Given the entries below, would you transcribe exactly the lines starting at the one with "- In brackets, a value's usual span" and ending at the one with "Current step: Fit", both kept, pictures omitted, nothing extra?
Content starts
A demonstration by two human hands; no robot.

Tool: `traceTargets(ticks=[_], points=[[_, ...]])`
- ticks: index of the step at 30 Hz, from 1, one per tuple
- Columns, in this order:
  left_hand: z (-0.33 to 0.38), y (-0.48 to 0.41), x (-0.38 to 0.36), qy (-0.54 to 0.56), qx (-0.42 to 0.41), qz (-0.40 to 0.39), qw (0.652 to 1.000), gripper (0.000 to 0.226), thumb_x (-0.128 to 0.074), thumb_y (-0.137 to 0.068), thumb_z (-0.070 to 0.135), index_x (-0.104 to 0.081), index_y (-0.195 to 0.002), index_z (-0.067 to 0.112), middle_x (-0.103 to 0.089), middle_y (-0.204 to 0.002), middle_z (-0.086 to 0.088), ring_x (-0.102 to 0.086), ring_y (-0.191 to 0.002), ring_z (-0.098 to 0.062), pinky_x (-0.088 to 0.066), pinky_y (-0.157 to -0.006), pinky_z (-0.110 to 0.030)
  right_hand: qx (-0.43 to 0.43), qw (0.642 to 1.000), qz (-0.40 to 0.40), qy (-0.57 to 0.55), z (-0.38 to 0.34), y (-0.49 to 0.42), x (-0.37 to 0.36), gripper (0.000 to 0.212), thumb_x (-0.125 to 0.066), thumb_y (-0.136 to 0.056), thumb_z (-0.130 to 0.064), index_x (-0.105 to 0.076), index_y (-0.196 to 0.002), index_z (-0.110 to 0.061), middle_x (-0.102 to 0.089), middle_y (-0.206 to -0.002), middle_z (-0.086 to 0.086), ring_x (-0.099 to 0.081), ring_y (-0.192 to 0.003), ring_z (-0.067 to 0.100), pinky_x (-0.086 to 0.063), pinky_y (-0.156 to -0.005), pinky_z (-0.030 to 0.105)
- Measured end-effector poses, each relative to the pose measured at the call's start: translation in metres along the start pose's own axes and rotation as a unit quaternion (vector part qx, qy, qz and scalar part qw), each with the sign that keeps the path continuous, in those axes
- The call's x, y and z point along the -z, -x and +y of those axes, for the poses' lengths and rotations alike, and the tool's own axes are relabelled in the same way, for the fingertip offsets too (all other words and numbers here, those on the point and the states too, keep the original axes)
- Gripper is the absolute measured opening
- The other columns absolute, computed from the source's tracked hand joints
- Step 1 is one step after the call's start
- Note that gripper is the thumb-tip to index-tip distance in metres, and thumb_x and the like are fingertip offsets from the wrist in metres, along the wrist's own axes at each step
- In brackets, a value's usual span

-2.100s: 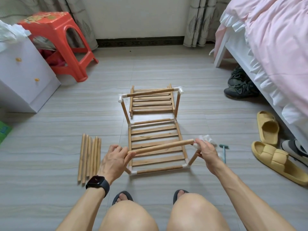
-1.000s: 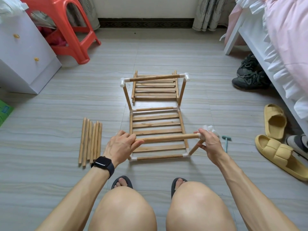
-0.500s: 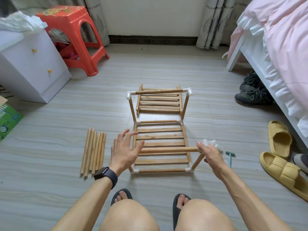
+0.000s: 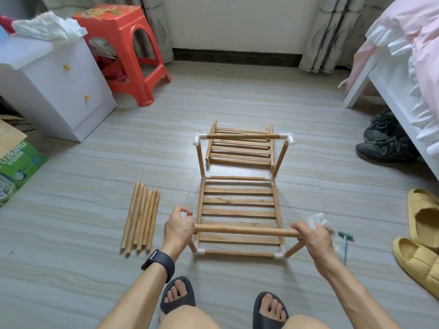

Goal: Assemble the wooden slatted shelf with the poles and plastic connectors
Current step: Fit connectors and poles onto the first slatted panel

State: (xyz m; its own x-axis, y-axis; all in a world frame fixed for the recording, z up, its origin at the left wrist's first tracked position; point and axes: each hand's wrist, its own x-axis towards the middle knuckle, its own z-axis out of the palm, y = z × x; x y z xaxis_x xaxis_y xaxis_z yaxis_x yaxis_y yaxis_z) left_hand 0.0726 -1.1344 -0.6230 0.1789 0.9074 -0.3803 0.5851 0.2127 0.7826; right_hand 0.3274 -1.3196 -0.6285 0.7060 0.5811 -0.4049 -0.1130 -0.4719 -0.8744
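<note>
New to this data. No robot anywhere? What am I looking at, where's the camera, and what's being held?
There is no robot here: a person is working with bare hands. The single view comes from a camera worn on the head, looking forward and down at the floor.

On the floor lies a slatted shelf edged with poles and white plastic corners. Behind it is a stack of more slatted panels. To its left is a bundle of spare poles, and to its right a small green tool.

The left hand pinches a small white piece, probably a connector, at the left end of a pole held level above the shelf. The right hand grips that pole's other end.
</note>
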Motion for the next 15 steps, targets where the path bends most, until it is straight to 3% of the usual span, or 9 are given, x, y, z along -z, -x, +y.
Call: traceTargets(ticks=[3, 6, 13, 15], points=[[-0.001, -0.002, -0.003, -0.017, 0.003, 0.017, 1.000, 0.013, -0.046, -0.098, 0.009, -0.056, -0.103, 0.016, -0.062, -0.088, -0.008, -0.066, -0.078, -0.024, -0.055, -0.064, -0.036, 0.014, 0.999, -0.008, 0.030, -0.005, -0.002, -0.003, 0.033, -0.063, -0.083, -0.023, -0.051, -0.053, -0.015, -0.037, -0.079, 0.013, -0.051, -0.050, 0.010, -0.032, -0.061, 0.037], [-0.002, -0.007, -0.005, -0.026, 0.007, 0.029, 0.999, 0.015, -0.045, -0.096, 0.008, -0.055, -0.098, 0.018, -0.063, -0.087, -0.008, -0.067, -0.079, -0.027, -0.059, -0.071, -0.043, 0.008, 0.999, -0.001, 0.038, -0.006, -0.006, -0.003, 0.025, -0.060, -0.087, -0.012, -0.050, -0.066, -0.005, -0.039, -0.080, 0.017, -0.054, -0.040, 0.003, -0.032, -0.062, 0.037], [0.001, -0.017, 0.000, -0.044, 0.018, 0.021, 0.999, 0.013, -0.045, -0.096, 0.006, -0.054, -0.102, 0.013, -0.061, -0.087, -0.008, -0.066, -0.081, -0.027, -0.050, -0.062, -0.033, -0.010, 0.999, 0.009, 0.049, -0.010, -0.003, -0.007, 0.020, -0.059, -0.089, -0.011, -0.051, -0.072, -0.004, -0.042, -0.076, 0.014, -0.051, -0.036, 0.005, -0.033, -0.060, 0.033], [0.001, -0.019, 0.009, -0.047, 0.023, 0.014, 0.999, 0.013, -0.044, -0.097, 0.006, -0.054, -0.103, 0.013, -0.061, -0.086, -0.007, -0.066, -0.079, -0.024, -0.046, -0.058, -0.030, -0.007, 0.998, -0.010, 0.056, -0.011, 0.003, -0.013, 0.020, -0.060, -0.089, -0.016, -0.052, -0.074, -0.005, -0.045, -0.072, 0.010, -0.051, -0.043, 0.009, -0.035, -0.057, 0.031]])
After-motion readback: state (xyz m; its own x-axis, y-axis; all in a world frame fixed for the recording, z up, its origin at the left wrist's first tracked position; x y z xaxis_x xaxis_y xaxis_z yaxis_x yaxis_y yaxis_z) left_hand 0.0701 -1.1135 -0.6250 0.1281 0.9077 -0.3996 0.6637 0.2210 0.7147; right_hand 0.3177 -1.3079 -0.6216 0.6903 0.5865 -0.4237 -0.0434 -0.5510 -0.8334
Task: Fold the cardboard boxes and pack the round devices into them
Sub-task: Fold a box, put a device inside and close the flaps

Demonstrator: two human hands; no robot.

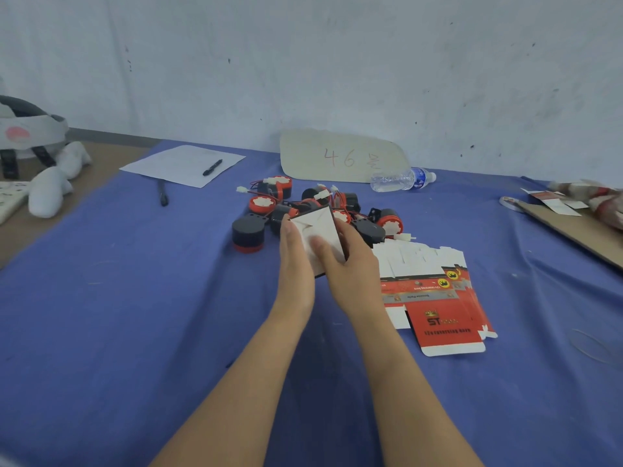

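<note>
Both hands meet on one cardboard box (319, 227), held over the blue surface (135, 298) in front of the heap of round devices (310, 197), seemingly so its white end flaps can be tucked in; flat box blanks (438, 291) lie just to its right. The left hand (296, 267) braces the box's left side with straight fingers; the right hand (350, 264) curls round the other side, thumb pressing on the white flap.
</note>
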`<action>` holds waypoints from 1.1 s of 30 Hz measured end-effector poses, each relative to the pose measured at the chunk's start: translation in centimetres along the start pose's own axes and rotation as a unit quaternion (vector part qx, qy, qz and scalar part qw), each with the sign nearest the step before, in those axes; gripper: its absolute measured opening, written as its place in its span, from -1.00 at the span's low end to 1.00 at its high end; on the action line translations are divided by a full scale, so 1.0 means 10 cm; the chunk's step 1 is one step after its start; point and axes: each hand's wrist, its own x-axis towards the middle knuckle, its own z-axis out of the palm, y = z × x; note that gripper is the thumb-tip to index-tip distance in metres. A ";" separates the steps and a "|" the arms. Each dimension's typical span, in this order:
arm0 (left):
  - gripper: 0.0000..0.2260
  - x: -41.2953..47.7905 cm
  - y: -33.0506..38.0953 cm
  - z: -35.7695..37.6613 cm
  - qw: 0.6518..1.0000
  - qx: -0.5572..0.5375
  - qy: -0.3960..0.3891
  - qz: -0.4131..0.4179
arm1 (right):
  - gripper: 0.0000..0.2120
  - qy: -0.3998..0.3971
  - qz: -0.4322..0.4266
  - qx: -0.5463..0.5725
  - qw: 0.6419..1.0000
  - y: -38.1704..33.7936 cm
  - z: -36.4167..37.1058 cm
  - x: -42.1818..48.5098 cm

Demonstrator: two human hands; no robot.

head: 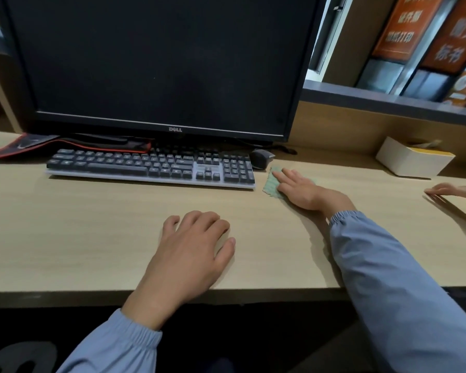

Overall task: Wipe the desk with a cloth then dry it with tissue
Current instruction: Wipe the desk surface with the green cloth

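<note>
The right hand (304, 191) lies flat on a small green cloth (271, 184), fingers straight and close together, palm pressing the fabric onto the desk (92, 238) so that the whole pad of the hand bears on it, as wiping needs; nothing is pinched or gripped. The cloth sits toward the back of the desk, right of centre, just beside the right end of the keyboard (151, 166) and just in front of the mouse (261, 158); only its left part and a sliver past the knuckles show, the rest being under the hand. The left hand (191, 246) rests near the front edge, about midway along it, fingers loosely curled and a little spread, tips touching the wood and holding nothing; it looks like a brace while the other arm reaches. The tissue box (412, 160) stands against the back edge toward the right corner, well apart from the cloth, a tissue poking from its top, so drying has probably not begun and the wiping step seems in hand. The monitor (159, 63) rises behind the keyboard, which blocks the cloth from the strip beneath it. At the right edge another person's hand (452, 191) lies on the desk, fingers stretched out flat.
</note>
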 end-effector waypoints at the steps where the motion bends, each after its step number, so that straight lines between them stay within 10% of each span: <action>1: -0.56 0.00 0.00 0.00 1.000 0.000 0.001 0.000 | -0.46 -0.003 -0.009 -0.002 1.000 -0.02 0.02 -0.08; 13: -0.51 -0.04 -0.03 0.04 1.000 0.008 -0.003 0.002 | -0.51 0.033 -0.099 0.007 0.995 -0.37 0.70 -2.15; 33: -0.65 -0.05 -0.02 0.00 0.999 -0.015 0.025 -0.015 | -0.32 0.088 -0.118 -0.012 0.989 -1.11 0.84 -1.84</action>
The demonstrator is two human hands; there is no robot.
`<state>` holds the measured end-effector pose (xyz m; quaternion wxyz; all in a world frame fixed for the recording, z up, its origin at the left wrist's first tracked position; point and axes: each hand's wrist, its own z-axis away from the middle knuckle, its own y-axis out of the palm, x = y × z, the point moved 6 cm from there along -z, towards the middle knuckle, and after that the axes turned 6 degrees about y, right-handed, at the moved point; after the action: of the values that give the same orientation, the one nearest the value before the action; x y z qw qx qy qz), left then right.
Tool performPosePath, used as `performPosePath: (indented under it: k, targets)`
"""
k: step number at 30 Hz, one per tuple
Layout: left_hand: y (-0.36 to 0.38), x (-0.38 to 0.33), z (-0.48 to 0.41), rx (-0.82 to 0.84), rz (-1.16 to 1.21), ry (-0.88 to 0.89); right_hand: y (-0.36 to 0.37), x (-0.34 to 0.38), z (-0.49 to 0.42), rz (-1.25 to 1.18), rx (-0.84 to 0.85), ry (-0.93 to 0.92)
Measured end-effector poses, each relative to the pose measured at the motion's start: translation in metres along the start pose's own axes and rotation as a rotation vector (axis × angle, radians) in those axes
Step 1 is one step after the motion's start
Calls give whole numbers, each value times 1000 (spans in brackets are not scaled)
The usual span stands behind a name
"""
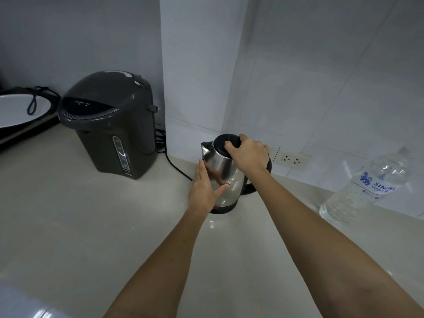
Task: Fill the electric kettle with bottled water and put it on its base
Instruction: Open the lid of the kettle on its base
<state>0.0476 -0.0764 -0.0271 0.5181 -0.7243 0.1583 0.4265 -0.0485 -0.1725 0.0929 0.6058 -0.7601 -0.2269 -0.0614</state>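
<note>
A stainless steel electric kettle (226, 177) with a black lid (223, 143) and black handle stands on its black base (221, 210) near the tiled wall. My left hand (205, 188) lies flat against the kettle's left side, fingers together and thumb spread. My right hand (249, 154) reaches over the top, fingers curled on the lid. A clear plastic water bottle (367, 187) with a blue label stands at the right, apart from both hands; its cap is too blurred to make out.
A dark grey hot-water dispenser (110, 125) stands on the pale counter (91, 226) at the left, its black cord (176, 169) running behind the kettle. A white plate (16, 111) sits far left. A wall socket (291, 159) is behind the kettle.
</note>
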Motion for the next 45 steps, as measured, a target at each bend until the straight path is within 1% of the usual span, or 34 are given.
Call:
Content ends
### RESPONSE FOR THIS EXERCISE
- In brackets, a value's usual span

-2.100s: 
-1.000s: 
-0.500s: 
+0.000s: 

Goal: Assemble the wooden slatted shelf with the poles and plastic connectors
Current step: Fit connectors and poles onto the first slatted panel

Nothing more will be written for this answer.